Problem | Retrieve all lines below that have the string "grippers".
##########
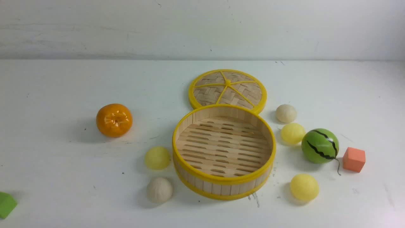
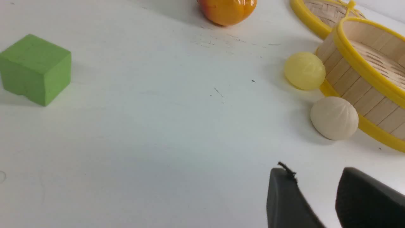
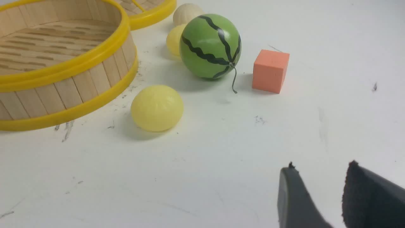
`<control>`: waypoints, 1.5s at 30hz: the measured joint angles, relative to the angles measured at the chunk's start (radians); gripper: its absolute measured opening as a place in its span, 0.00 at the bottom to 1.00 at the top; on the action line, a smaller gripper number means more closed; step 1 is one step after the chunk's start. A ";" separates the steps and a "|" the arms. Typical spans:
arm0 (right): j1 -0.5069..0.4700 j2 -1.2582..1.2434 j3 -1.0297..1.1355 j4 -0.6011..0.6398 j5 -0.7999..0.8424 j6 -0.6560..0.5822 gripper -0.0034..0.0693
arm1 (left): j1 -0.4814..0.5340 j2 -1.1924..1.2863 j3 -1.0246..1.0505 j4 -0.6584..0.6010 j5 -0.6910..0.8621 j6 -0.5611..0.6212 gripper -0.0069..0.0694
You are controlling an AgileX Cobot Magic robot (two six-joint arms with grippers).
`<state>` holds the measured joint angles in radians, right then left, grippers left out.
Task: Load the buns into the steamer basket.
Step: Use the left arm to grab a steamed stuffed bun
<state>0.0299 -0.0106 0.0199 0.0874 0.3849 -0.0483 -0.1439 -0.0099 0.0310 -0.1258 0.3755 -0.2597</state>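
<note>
The steamer basket [image 1: 218, 188] stands empty at mid-table. Five buns lie on the table around it. A yellow bun [image 1: 157, 157] and an off-white bun [image 1: 159, 189] lie at its left. An off-white bun [image 1: 286, 113], a yellow bun [image 1: 293, 133] and a front yellow bun [image 1: 304, 187] lie at its right. My left gripper [image 2: 316, 177] is open and empty, short of the off-white bun [image 2: 334, 117] and yellow bun [image 2: 304, 70]. My right gripper [image 3: 319, 172] is open and empty, apart from the front yellow bun [image 3: 157, 107]. Neither gripper shows in the front view.
The woven lid [image 1: 227, 88] lies flat behind the basket. An orange tangerine [image 1: 114, 120] sits at the left and a green block [image 1: 6, 204] at the front left edge. A watermelon ball [image 1: 320, 145] and an orange cube [image 1: 353, 159] sit at the right.
</note>
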 joint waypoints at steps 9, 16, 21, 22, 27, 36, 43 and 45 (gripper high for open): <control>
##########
Reply to the task |
You are controlling an AgileX Cobot Magic robot (two six-joint arms with grippers).
`<state>` holds the measured joint angles in radians, right then left, grippers left out.

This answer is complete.